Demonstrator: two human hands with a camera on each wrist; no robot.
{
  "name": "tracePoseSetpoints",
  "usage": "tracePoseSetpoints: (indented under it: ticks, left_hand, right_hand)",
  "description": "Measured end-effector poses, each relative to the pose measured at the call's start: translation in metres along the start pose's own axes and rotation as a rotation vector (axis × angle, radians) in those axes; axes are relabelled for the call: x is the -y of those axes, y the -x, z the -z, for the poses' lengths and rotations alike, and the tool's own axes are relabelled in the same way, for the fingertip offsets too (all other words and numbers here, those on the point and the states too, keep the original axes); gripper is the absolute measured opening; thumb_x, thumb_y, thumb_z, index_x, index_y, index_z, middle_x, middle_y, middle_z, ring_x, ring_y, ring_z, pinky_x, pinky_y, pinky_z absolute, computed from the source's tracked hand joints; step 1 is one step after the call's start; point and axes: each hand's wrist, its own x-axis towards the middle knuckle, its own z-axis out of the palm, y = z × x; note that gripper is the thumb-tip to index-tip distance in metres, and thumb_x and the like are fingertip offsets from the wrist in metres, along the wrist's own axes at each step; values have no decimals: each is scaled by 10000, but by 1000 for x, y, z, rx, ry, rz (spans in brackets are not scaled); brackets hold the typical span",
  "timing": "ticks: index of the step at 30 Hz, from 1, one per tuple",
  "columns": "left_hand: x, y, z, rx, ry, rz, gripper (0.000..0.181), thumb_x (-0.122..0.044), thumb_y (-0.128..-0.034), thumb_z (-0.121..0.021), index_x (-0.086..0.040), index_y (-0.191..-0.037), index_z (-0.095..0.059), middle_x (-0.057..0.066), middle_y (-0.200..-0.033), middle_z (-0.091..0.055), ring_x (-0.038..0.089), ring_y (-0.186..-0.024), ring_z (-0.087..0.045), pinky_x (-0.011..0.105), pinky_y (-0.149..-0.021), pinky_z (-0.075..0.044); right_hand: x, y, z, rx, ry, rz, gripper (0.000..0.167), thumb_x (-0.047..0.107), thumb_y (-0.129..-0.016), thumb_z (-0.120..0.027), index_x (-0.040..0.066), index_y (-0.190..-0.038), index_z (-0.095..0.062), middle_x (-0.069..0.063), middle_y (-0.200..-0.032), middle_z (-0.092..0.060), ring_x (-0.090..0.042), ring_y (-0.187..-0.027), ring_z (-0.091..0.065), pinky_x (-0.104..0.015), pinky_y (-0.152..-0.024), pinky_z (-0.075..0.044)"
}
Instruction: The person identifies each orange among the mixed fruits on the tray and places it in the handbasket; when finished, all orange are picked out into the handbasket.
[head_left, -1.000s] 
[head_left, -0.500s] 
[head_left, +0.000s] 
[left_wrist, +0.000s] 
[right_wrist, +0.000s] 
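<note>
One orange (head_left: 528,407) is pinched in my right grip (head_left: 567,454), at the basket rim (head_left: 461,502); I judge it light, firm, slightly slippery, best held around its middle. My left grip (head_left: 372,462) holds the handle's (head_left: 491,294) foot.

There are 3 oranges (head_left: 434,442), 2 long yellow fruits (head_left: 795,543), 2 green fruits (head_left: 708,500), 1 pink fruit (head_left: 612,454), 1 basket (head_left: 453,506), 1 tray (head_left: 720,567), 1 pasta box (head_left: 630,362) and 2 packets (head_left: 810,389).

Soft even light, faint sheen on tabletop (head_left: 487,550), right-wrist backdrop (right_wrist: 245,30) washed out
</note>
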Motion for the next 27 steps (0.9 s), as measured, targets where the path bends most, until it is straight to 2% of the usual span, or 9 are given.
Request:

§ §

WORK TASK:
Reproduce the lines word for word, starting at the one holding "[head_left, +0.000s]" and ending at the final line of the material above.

RESPONSE TO THE EXERCISE:
[head_left, +0.000s] 
[left_wrist, +0.000s] 
[right_wrist, +0.000s] 
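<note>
One orange (head_left: 528,407) is pinched in my right grip (head_left: 567,454), at the basket rim (head_left: 461,502); I judge it light, firm, slightly slippery, best held around its middle. My left grip (head_left: 372,462) holds the handle's (head_left: 491,294) foot.

There are 3 oranges (head_left: 434,442), 2 long yellow fruits (head_left: 795,543), 2 green fruits (head_left: 708,500), 1 pink fruit (head_left: 612,454), 1 basket (head_left: 453,506), 1 tray (head_left: 720,567), 1 pasta box (head_left: 630,362) and 2 packets (head_left: 810,389).

Soft even light, faint sheen on tabletop (head_left: 487,550), right-wrist backdrop (right_wrist: 245,30) washed out
</note>
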Motion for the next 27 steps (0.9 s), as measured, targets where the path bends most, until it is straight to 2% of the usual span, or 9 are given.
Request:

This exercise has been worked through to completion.